Task goal: From the listing below, pick out each line with the word "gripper".

Given data:
========================================================================
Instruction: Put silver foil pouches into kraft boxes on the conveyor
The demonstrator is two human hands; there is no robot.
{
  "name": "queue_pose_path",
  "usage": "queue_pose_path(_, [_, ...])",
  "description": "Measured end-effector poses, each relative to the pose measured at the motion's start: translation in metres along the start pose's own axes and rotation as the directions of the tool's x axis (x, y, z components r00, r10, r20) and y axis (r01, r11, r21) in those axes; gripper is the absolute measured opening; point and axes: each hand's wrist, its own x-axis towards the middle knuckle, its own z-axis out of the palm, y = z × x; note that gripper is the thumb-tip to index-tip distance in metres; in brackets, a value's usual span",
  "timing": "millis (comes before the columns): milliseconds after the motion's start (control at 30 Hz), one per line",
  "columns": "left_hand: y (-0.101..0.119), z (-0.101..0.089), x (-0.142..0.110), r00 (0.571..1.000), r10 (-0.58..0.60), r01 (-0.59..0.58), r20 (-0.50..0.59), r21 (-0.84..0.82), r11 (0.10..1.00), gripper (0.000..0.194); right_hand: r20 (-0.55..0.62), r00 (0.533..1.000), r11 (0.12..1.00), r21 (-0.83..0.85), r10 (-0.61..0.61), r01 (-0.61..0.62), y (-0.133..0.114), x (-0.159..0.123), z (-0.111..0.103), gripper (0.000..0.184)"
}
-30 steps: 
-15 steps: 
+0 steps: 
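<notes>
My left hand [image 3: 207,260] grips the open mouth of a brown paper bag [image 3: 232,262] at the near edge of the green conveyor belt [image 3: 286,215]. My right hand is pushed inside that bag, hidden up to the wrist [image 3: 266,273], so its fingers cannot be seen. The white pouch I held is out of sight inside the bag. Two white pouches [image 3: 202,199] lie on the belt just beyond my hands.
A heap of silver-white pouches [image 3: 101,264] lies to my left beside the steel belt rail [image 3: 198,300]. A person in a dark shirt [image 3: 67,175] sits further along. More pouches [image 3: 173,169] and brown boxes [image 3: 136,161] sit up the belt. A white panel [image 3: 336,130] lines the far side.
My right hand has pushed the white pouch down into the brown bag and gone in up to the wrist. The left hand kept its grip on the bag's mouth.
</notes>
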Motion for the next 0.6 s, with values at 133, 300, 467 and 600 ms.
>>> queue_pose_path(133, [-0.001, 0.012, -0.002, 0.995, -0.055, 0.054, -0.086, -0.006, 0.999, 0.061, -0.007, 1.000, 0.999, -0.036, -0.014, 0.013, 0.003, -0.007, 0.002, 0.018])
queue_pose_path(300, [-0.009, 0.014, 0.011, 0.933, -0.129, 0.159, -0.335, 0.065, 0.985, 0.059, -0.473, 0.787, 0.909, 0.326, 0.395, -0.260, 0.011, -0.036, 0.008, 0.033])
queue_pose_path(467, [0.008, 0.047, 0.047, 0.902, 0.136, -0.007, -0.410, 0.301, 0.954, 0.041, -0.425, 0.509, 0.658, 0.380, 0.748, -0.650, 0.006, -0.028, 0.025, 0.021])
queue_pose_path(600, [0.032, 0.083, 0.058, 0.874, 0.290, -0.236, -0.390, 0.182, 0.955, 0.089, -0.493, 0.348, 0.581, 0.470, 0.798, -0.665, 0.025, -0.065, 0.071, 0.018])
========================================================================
Exercise result:
  "description": "Measured end-effector poses, each relative to the pose measured at the motion's start: translation in metres along the start pose's own axes and rotation as the directions of the tool's x axis (x, y, z components r00, r10, r20) and y axis (r01, r11, r21) in those axes; gripper is the absolute measured opening; point and axes: each hand's wrist, its own x-axis towards the middle knuckle, its own z-axis out of the palm, y = z × x; note that gripper is the thumb-tip to index-tip distance in metres; in brackets, a value's usual span",
  "columns": "left_hand: y (-0.101..0.119), z (-0.101..0.089), x (-0.142..0.110), r00 (0.571..1.000), r10 (-0.58..0.60), r01 (-0.59..0.58), r20 (-0.50..0.59), r21 (-0.84..0.82), r11 (0.10..1.00), gripper (0.000..0.194); right_hand: r20 (-0.55..0.62), r00 (0.533..1.000), r11 (0.12..1.00), r21 (-0.83..0.85), r10 (-0.61..0.61), r01 (-0.61..0.62), y (-0.133..0.114), x (-0.159..0.123), z (-0.111..0.103), gripper (0.000..0.184)"

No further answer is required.